▶ **PROBLEM TO SOLVE**
When the string "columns" is part of a line below, that line should be copied.
RECORDS FOR THE EXERCISE START
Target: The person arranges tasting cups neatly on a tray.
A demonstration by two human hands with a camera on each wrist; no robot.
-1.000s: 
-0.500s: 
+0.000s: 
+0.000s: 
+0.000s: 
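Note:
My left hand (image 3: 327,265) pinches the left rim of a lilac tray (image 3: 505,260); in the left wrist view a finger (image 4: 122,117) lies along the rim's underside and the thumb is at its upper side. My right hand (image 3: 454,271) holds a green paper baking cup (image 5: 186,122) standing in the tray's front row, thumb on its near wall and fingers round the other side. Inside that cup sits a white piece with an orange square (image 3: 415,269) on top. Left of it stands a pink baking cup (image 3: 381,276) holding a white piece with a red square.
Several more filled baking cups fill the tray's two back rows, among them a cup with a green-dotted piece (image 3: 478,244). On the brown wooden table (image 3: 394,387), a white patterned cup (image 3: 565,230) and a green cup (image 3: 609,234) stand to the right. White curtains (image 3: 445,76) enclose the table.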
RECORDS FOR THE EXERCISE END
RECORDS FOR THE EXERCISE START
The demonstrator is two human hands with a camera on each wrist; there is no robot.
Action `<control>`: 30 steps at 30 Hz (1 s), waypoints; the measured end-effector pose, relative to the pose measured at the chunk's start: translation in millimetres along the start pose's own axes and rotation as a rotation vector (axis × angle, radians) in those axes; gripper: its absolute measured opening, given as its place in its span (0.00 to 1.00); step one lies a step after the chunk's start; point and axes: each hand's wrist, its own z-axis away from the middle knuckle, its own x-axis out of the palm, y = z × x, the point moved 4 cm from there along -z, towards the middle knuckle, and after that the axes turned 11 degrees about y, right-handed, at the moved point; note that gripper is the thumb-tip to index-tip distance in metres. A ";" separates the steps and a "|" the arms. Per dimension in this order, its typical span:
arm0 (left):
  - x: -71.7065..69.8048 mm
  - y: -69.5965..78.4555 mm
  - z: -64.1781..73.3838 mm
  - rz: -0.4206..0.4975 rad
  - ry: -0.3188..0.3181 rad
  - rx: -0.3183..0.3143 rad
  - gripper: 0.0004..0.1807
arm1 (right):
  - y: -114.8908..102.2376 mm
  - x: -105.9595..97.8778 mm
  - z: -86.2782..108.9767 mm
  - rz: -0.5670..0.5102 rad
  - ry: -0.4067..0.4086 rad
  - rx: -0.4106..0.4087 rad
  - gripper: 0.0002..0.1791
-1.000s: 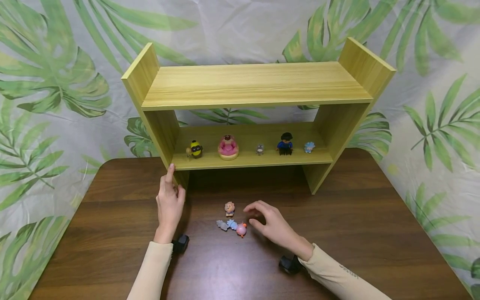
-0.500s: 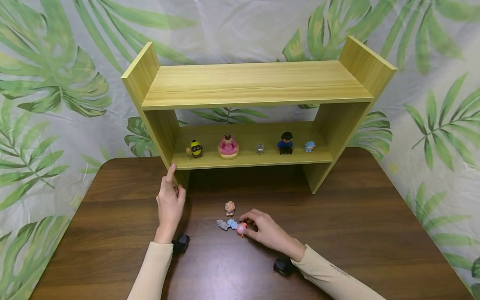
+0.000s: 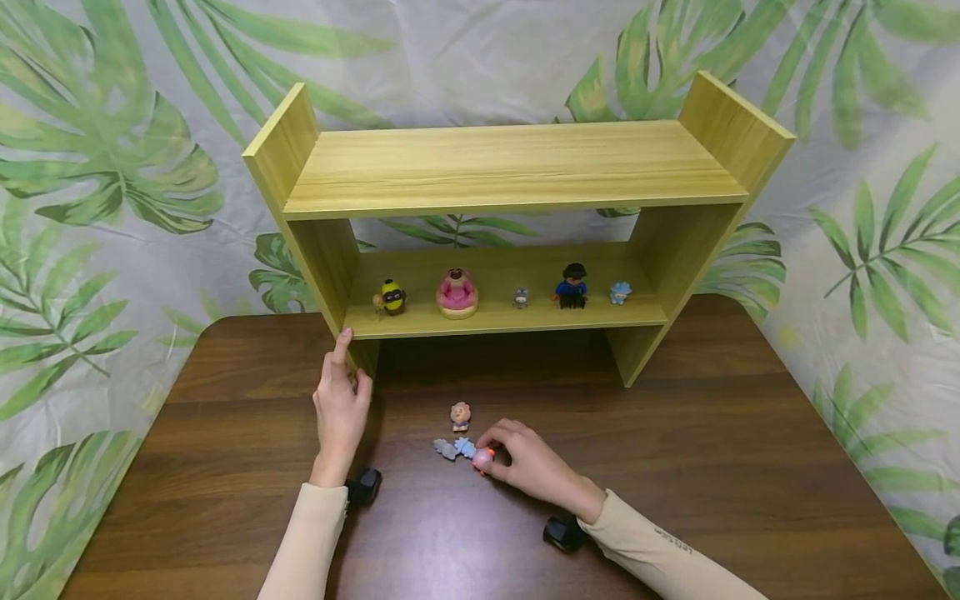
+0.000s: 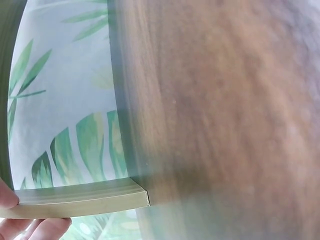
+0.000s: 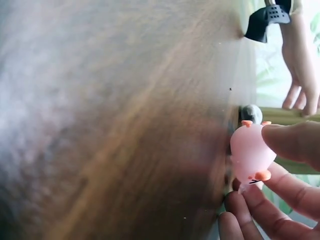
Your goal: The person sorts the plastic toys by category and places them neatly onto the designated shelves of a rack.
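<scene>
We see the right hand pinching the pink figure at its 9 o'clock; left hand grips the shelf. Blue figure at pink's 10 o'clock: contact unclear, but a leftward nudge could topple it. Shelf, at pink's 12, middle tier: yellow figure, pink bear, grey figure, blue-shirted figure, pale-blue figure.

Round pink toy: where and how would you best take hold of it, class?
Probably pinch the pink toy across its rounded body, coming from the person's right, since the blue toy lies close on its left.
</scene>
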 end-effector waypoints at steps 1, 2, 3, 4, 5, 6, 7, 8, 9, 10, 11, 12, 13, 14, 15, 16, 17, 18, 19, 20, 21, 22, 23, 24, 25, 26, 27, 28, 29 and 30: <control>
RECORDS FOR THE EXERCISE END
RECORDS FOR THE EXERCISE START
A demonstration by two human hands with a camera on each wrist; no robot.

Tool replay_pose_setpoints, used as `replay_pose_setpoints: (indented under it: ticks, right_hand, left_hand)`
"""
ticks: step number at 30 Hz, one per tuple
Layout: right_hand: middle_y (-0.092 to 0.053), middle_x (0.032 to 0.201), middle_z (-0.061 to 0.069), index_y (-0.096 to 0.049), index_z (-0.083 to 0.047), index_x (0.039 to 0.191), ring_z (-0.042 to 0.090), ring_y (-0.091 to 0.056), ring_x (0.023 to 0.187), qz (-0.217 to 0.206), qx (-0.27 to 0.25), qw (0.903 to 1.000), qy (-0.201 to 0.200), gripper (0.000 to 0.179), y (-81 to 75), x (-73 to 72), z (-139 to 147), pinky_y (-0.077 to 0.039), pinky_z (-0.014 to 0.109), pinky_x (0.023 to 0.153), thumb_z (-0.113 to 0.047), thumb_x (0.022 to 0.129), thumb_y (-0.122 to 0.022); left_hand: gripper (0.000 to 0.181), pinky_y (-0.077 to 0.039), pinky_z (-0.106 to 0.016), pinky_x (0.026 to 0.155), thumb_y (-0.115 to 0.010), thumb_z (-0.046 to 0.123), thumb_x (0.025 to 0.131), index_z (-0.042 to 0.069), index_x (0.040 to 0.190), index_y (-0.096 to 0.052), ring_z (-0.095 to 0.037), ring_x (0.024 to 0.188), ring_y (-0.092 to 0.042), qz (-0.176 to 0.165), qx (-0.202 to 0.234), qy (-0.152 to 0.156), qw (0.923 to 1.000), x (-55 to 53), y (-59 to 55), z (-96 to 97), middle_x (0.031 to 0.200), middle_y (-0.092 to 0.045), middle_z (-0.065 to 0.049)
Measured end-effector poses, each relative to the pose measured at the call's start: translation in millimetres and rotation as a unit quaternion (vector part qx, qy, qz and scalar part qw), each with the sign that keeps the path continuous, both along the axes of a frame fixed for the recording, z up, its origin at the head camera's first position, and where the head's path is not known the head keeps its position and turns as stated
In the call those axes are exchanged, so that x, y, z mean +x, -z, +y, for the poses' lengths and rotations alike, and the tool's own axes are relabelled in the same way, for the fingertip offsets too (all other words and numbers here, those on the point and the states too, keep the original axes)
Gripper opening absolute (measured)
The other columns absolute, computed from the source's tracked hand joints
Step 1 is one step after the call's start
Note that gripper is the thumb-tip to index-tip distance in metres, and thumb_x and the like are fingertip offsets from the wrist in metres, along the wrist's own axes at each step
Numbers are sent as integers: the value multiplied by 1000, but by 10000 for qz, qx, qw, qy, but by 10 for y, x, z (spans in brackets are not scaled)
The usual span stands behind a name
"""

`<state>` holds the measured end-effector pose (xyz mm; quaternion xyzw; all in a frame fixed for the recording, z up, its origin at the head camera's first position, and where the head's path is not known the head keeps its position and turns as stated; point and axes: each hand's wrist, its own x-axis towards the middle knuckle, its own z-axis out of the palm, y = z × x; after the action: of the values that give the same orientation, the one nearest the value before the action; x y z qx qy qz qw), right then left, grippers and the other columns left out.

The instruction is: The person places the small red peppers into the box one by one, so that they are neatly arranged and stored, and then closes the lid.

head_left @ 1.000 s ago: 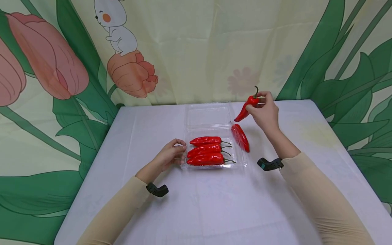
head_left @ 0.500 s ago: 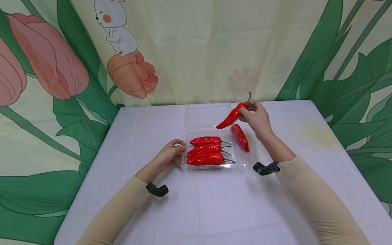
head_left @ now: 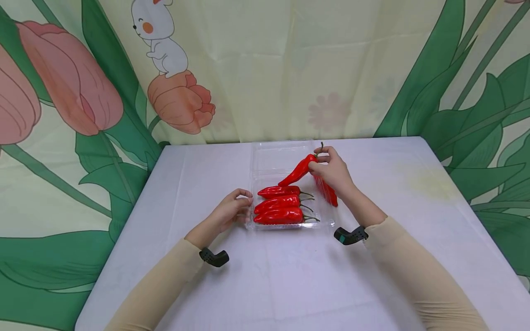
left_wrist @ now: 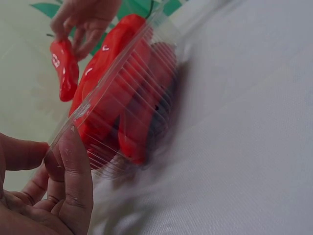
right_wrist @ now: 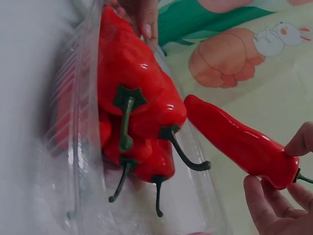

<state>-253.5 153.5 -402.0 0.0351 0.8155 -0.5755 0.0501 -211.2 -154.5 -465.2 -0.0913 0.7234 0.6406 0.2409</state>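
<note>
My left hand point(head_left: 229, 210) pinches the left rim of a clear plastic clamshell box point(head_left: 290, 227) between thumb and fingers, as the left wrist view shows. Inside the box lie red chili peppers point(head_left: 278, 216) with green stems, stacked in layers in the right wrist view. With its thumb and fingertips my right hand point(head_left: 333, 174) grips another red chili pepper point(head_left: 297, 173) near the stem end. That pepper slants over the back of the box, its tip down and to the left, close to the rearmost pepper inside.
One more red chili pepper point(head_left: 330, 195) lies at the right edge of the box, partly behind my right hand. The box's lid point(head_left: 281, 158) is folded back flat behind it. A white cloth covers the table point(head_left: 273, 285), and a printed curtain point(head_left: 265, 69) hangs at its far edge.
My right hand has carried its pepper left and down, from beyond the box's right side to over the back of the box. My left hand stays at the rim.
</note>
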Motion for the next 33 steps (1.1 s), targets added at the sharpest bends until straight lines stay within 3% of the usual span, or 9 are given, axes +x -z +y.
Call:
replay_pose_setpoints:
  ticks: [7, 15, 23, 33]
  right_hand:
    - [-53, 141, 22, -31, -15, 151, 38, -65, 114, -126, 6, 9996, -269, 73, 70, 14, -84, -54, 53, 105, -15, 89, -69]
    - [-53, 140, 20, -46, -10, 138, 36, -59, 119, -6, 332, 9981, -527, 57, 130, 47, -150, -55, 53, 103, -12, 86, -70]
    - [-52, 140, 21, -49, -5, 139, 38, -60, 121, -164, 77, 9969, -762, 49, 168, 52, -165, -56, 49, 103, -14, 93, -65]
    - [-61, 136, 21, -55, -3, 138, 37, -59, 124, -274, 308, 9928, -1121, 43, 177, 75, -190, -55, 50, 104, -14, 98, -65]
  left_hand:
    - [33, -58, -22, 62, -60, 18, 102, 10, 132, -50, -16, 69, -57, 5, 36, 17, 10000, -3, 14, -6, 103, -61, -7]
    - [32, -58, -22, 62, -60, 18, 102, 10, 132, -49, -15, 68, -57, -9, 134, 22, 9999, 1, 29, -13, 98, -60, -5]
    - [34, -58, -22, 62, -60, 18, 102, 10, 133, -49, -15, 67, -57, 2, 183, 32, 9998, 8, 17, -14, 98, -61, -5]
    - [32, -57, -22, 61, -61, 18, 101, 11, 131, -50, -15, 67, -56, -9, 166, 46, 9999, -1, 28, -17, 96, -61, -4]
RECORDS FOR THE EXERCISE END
▶ **RESULT OF THE TASK**
The other columns absolute, computed from the source's tracked hand joints
`<state>` holds the measured end-effector pose (xyz mm; quaternion xyzw; all in a frame fixed for the recording, z up, its origin at the head camera's first position, and where the head's path is not known the head keeps its position and turns as stated; point and axes: each hand's wrist, its own x-axis towards the middle knuckle, its own z-axis out of the palm, y = z × x; after the action: of the values that give the same orientation, the one nearest the value before the action; x y z qx qy qz qw), right then left, grippers and the other columns left out.

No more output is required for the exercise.